The 27-year-old Scot, Britain’s leading cyclist, told the Manchester Guardian that after struggling badly in the 2001 Tour de France he was introduced to drugs by a senior member of his Cofidis team.

He was later taught how to inject EPO himself, and to make sure he was not caught.

“You don’t stop and think, or it’s game over. When the line is crossed, it’s crossed. It stops being a sport,” he said.

Last week, Cofidis sacked Millar after newspaper reports that he had confessed in an interview with French police to using blood booster erythropoietin, better known as EPO, in 2001 and 2003.

The admission – and now Millar’s comments to the Guardian – means he is almost certain to lose the world championship gold medal he won in Canada last October.

Millar’s doping was revealed after police found two empty capsules of Eprex, a commonly used form of EPO, in his flat in Biarritz, southwestern France.

Millar told the Guardian that he had deliberately kept the capsules following the world championship as a reminder of how the achievement had been attained.

“I used them, I forgot about them, left them in my bag, went to Las Vegas, was unpacking and found them,” he said. “I thought ‘What the fuck has my life come to?’ and put them on the bookshelf.

“It’s my most private place, a place no one touches.

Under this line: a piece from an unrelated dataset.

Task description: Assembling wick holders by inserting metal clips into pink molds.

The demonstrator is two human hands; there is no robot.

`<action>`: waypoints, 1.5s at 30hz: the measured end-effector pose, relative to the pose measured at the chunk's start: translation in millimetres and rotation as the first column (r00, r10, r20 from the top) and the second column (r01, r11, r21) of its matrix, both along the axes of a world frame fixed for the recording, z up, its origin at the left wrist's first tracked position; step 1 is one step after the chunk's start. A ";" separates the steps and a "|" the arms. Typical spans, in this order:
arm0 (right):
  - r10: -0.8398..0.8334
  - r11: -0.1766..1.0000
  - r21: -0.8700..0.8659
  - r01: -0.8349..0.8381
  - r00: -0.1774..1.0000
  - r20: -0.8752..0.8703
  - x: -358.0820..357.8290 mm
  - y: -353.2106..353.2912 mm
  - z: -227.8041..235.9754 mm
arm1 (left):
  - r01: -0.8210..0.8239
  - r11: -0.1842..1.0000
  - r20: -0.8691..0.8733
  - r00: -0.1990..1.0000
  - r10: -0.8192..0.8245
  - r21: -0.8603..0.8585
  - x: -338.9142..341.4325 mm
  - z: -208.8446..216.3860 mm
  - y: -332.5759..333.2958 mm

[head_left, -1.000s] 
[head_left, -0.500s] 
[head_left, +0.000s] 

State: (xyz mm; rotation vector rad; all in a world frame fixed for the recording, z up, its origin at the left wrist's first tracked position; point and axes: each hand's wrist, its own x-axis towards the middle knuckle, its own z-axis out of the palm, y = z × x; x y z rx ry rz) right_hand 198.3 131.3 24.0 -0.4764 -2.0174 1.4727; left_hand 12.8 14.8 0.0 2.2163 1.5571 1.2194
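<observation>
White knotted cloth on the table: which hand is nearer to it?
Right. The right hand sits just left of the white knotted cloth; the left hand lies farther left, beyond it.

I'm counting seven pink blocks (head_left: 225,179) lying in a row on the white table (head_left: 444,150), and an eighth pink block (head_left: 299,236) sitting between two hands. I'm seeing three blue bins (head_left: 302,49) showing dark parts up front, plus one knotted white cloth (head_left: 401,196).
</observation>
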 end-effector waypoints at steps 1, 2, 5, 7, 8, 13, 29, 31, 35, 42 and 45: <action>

It had scarred me. I had won the world championship by a huge margin and didn’t need to have used drugs.

“I had got to a point where I had wanted to win so much that to guarantee my victory I did something I didn’t need to do. I didn’t want to forget about it.”

Millar conceded that his decision to keep the capsules was, in effect, a subconscious attempt to get caught.

“I believe in the power of the subconscious. It was my get-out. I wasn’t happy. I wasn’t enjoying it. I didn’t like the point I’d got to. It was an extreme way of doing it, but it’s typical of my style of life,” he said.

The cyclist said he had got through virtually all a 48-hour detention session before police placed the capsules in front of him.

“I could have carried on. I have a good lawyer in Paris and might have got away with it. But I thought ‘Fuck this, I can’t live with this,'” he said. “I could have kept fighting, fighting, fighting, but fundamentally, I’m not a good liar.”

After racing in the 2002 Tour de France clean, Millar had returned to EPO partly to boost his earnings following a disappointing season, he told the newspaper. “From making a lot of money I went to the basic that I had in 2002. I felt it was wrong. My salary dropped by 300 percent. It was like: ‘I’ll make them pay me a shed-load of money and run this team,'” he said.

However Millar insisted that his intention had been to compete at the Olympic Games next month – where he would have been considered among the favorites in the time trial – without using drugs.

“I wanted to win the Olympics clean, for myself,” he said. “I wasn’t good with myself. I had changed as a person.”